■ The data

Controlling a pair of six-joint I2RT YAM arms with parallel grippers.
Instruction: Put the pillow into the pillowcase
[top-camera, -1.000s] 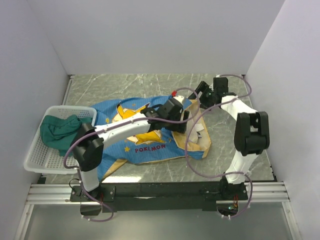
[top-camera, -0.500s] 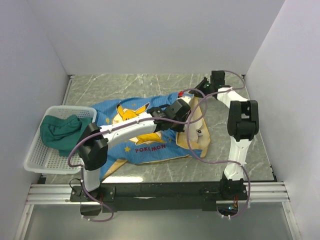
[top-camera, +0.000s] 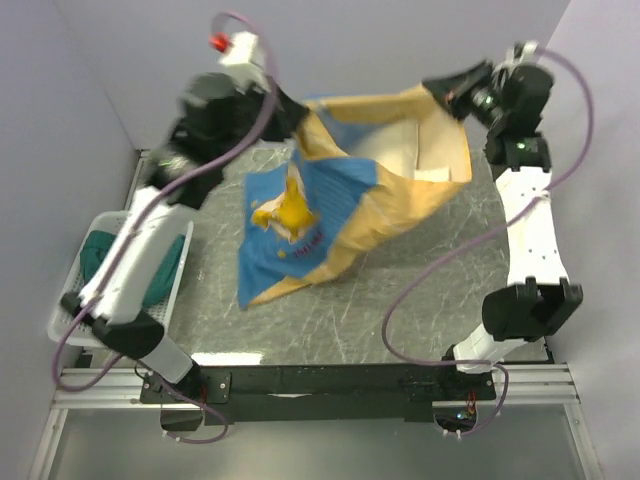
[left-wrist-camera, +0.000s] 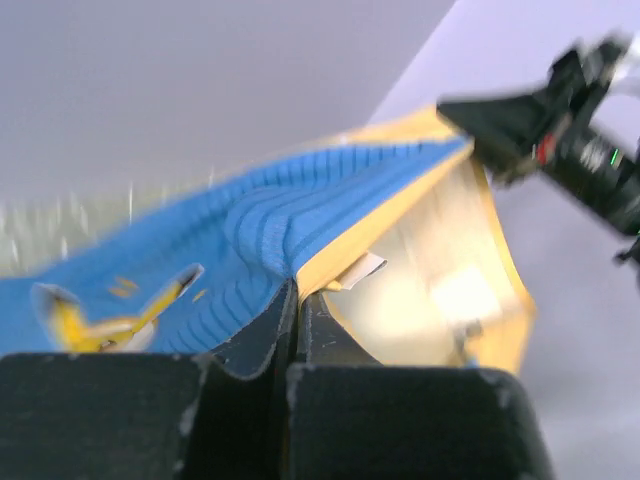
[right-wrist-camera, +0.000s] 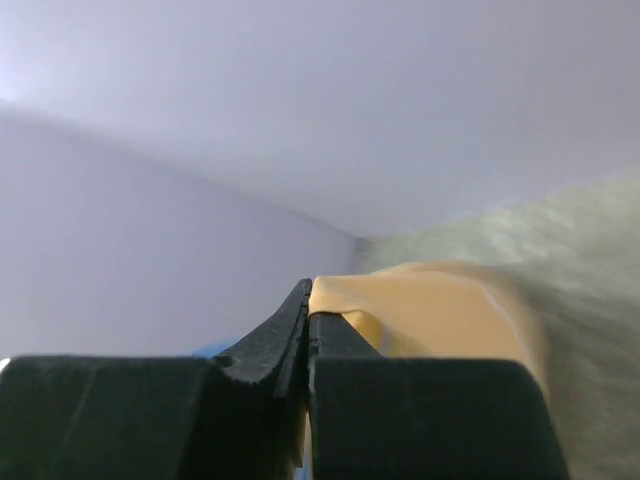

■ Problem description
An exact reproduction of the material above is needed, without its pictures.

■ Response
Controlling a pair of six-joint I2RT YAM arms with parallel grippers.
Instruction: Put the pillow into the pillowcase
[top-camera, -1.000s] 
[top-camera, -0.500s] 
[top-camera, +0.000s] 
[left-wrist-camera, +0.000s] 
[right-wrist-camera, +0.000s] 

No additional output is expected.